Ma come, vi sono due Stati in Italia? Che cosa ne dicono i rappresentanti di quello che dovrebbe essere l’unico vero Stato? E’ inammissibile che ci siano due Stati. Non ci può essere lo Stato visibile e quello invisibile, lo Stato lecito e quello illecito, lo Stato pubblico e lo Stato segreto, lo Stato giudice e lo Stato delinquente, lo Stato della giustizia e quello dell’ingiustizia. Se ci sono tutti e due, è segno che c’è qualcuno che tiene il proprio piede tanto nell’uno quanto nell’altro.
Sappiamo ormai benissimo che questo qualcuno c’è. Ma sappiamo ancora troppo poco chi sia e dove sia.

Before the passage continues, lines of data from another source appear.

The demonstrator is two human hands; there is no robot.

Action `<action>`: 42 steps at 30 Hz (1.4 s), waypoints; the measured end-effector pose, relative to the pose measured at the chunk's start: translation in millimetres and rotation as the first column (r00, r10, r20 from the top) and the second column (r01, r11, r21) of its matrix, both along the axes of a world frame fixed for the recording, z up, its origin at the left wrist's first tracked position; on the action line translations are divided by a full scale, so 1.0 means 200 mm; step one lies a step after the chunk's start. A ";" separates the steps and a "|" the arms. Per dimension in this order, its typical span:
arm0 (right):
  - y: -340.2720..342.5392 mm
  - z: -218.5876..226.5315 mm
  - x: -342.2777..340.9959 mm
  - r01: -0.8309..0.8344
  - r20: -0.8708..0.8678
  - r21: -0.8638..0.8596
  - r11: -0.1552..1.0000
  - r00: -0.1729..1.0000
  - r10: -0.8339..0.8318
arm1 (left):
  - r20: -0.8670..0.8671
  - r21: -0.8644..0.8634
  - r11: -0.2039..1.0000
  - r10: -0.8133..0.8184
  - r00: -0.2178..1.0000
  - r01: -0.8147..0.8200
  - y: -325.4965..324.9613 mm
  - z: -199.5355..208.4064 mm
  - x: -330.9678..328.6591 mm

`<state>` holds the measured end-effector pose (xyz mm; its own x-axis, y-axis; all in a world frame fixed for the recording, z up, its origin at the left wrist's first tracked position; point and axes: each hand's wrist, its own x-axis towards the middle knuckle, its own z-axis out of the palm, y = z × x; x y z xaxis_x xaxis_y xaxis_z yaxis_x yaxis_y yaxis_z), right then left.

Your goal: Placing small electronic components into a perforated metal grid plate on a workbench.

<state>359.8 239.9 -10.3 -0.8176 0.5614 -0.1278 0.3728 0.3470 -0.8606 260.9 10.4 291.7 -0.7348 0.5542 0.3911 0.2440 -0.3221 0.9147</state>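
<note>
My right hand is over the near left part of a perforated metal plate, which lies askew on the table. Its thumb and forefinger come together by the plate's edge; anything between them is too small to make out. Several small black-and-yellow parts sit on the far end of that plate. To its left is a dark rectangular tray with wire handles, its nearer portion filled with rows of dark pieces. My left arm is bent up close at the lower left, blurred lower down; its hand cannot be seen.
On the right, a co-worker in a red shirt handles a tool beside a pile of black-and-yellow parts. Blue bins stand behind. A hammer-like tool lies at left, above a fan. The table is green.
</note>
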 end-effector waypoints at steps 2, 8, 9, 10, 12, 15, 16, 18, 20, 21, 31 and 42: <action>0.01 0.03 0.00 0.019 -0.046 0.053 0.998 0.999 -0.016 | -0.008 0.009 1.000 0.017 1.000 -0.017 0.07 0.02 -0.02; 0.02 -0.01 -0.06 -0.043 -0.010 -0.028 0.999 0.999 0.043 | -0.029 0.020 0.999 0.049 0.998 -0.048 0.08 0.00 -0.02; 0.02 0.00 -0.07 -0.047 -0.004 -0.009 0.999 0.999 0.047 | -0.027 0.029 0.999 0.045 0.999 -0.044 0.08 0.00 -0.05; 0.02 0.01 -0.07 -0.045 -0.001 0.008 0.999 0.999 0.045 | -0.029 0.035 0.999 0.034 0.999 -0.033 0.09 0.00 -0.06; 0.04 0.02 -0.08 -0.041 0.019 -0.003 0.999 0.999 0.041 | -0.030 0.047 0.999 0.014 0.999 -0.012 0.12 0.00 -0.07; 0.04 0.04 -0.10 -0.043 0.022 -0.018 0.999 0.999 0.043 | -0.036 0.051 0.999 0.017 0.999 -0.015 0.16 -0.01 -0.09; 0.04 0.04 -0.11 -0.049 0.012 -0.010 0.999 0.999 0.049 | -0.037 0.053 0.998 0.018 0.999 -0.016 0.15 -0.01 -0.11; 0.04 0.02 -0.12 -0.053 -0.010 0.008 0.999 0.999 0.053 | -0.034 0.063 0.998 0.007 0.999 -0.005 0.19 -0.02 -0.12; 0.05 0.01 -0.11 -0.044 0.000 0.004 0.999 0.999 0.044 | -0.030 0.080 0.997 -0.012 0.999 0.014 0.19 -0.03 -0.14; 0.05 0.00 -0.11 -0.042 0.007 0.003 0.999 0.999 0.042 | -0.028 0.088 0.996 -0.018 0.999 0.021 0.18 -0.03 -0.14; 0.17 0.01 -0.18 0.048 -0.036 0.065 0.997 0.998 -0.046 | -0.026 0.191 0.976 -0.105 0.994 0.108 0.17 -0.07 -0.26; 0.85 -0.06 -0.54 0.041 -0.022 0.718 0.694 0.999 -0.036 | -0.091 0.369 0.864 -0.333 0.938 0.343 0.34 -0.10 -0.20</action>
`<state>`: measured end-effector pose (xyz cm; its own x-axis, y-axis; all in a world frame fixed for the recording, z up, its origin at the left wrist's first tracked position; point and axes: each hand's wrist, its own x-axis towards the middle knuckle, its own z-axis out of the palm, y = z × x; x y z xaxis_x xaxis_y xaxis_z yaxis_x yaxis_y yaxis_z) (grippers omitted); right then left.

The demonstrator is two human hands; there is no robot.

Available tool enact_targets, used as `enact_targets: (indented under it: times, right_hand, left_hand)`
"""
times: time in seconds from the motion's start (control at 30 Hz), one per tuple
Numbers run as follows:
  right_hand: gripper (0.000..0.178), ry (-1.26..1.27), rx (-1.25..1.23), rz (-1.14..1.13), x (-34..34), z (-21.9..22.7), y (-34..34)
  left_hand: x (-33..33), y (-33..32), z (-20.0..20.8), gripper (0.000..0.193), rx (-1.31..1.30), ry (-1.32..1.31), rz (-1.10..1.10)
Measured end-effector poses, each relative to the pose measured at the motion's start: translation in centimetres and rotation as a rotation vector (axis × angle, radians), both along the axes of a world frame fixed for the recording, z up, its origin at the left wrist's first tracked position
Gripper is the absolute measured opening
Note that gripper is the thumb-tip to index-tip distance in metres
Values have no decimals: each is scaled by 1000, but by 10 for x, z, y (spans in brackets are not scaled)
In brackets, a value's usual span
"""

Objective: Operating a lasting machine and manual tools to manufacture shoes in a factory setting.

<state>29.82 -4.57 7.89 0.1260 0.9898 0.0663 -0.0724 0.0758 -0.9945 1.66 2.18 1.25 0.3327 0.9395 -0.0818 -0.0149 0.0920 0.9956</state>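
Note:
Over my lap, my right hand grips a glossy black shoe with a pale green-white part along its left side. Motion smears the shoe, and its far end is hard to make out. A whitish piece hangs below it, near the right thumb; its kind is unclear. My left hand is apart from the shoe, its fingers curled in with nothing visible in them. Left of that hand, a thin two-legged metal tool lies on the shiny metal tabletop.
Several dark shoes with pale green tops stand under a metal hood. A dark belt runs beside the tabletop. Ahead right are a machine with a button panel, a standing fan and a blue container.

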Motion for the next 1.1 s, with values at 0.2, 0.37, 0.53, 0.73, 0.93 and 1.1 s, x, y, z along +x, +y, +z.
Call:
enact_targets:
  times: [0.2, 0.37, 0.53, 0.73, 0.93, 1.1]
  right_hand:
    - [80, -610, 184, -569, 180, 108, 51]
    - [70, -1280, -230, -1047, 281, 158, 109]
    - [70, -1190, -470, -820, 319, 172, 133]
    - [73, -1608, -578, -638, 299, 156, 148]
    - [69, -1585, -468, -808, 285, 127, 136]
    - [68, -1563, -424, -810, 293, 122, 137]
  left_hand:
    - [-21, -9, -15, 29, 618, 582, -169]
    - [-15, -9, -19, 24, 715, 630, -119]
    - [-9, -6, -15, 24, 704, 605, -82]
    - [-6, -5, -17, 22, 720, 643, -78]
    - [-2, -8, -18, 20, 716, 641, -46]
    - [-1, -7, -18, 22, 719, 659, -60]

Sappiamo ancora troppo poco perché non è facile entrare in un universo dove i rapporti umani normali sono capovolti: dove il disonore viene chiamato onore, la menzogna verità, dove la vendetta sostituisce la giustizia, dove il valore supremo è la pura potenza e l’unico criterio per distinguere ciò che è bene da ciò che è male, è la forza.
Ho detto che la nostra democrazia è assediata. E’ difficile vincere la battaglia, liberarsi dall’assedio quando il nemico è dentro le mura.
Ma non bisogna desistere. Il nemico deve essere snidato, anche se siamo convinti che il successo non è a portata di mano. Sette anni dopo l’assassinio del generale Dalla Chiesa, che cosa è veramente cambiato? Che cosa cambierà nei prossimi mesi? Si sarebbe tentati di dire, nonostante gli sforzi fatti da valorosi e coraggiosi magistrati e uomini della polizia, che le cose sono come prima. La verità è che occorre uno sforzo generale di tutta la nazione, a cominciare dai giovani.
Come uno dei tanti cittadini italiani che non si rassegna a vivere in una società senza speranze, desidero esprimere la mia solidarietà a tutte le associazioni e a tutte le persone che hanno promosso la manifestazione, a tutti coloro che per ripetere le parole del vostro manifesto hanno scelto tra “la restaurazione e la libertà”.